» Work instructions
Copy each line of the listing below where the word "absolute" turns up.

» Task inputs
::::::::

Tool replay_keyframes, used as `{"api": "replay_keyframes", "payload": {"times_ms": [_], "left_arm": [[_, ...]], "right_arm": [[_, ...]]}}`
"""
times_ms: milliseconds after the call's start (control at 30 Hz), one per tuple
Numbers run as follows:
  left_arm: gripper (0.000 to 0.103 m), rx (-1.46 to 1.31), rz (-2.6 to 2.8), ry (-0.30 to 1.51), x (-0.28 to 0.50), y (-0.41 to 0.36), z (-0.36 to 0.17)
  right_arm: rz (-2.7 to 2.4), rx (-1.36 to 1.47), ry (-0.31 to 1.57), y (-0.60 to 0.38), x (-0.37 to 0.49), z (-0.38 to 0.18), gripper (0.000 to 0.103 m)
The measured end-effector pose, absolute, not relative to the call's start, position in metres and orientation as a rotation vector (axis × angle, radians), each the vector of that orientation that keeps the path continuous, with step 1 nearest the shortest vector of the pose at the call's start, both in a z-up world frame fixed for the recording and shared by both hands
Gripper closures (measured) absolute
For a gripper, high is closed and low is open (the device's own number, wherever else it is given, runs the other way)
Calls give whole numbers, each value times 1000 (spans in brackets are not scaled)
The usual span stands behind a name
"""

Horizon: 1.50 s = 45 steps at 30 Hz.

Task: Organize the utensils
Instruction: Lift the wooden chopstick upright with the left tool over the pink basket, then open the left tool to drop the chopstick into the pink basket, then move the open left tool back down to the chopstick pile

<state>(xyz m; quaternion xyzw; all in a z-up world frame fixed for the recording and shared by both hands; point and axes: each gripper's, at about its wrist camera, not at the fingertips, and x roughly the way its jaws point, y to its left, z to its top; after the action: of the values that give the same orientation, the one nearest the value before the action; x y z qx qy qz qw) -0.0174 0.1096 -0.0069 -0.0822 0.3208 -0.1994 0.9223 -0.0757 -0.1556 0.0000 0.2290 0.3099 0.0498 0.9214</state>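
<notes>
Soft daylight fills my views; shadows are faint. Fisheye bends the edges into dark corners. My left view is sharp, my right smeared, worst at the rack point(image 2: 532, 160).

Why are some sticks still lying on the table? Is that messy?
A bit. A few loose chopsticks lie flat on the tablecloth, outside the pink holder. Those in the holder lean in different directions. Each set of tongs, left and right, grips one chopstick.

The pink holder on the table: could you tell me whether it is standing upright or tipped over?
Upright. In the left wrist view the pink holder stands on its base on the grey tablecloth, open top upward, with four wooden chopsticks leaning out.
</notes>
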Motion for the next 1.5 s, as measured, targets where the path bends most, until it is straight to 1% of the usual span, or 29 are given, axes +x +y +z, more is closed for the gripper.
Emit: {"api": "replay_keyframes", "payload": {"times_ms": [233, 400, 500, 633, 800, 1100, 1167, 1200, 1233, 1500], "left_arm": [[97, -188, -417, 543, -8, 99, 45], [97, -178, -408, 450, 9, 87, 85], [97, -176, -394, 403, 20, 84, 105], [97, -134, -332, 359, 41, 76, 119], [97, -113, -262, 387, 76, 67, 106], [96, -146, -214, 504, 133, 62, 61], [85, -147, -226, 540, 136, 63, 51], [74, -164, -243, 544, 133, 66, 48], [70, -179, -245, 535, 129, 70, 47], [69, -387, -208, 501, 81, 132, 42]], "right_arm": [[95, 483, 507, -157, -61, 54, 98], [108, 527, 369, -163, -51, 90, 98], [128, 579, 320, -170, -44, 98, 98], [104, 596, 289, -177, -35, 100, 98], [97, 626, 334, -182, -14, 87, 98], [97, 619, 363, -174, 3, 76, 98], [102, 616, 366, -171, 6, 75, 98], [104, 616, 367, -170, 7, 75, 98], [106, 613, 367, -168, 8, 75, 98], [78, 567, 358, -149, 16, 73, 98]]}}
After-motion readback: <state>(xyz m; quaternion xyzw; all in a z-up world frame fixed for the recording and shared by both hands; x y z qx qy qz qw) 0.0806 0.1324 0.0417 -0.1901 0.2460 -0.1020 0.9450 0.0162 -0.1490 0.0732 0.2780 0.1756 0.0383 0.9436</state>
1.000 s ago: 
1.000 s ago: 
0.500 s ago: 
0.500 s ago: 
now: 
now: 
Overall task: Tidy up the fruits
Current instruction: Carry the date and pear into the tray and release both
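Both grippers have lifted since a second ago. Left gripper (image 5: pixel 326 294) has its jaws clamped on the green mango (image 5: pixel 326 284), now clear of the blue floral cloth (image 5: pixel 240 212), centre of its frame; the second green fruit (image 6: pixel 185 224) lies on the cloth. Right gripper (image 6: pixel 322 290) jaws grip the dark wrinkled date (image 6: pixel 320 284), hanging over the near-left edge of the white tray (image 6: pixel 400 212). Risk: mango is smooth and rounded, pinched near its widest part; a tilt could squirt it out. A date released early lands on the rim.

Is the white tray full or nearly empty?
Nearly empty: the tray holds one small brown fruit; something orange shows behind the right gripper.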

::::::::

» Your response
The measured end-effector pose, absolute, not relative to the call's start, position in metres and orientation as a rotation vector (axis × angle, radians), each the vector of that orientation that keeps the path continuous, with step 1 nearest the shortest vector of the pose at the call's start, both in a z-up world frame fixed for the recording and shared by both hands
Gripper closures (measured) absolute

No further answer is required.